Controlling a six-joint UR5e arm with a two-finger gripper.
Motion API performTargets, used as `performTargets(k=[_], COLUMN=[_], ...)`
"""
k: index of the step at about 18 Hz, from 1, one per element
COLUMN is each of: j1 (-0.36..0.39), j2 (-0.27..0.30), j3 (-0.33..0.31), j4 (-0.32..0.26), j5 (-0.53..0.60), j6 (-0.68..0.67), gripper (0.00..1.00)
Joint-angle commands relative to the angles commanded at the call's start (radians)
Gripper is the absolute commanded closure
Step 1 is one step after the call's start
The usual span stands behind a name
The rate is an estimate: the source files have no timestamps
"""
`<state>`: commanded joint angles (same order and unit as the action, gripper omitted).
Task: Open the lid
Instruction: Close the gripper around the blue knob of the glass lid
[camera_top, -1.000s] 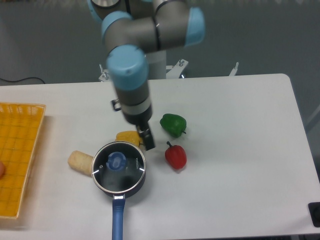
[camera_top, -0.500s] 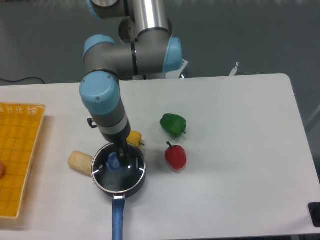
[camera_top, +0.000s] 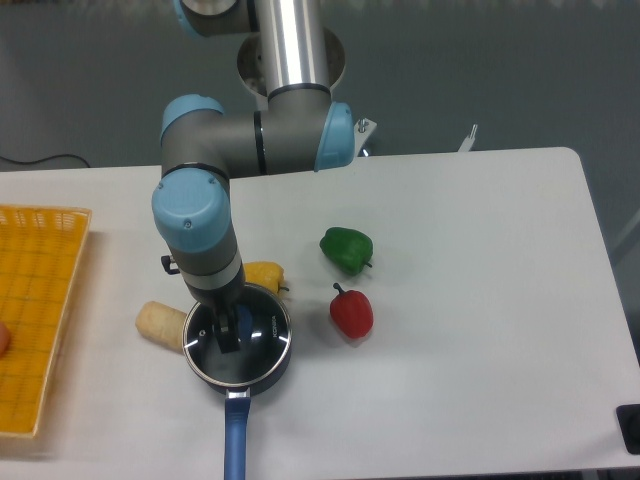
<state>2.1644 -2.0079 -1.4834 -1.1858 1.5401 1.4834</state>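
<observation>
**Gripper lowered over the lid knob, pre-lift**

The lid (camera_top: 262, 335) sits closed on the saucepan (camera_top: 236, 420), close to the front edge of the table (camera_top: 480, 280) and left of its middle, with the blue handle pointing toward that edge. The gripper (camera_top: 232, 333) hangs straight down over the lid's centre, and a patch of the blue knob (camera_top: 244, 323) shows beside its dark fingers.

Risks from this position, as a judgement:
1. A grasp set off-centre on the knob could slip as the arm rises, dropping the glass lid back onto the pan.
2. If the knob is pinched only at its edge, the lid may tilt and catch its metal rim on the pan wall, dragging the whole saucepan along.
3. A sideways pull in place of a vertical lift could push the pan into the yellow item (camera_top: 262, 273) touching or just behind it, or toward the pale roll (camera_top: 160, 324) at its left.

Hand state: the fingers reach down at the knob, but the arm's wrist hides most of them, so whether they are apart, together or clamped on the knob cannot be told. Contact with the lid is likely yet unconfirmed. The lid shows no lift; it lies level on the pan.
</observation>
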Motion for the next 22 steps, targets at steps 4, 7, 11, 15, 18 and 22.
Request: performTargets(k=[4,7,11,15,18,22], j1=[0.0,0.005,0.006,0.008,0.008,0.008], j2=[-0.008,-0.009,-0.009,-0.018,-0.026,-0.029], j3=[0.0,-0.002,-0.009,-0.011,-0.009,-0.009], j4=[0.003,0.006,0.006,0.008,0.008,0.008], j5=[0.002,0.0,0.002,0.002,0.003,0.003], j6=[0.002,0.002,0.002,0.002,0.0,0.002], gripper=[0.0,0.0,0.0,0.0,0.0,0.0])
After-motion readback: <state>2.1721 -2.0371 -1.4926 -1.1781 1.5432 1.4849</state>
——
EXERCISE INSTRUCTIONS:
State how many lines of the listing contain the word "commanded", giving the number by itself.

REPLY TO THE EXERCISE:
3